SUPPLIED DATA.
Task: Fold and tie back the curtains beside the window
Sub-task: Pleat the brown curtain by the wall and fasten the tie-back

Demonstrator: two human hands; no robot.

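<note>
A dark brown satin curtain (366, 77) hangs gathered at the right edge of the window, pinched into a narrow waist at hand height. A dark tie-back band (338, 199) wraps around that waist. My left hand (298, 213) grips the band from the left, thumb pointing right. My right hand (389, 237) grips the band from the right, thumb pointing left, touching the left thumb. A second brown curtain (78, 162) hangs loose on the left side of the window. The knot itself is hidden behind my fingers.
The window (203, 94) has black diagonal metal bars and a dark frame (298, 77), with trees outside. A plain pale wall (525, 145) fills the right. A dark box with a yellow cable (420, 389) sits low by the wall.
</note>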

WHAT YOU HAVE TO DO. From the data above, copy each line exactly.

SOLUTION TO THE EXERCISE.
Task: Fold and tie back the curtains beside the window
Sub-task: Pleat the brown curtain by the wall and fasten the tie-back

Demonstrator: two human hands; no robot.

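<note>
A dark brown satin curtain (366, 77) hangs gathered at the right edge of the window, pinched into a narrow waist at hand height. A dark tie-back band (338, 199) wraps around that waist. My left hand (298, 213) grips the band from the left, thumb pointing right. My right hand (389, 237) grips the band from the right, thumb pointing left, touching the left thumb. A second brown curtain (78, 162) hangs loose on the left side of the window. The knot itself is hidden behind my fingers.
The window (203, 94) has black diagonal metal bars and a dark frame (298, 77), with trees outside. A plain pale wall (525, 145) fills the right. A dark box with a yellow cable (420, 389) sits low by the wall.
</note>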

The output for this exercise is finished.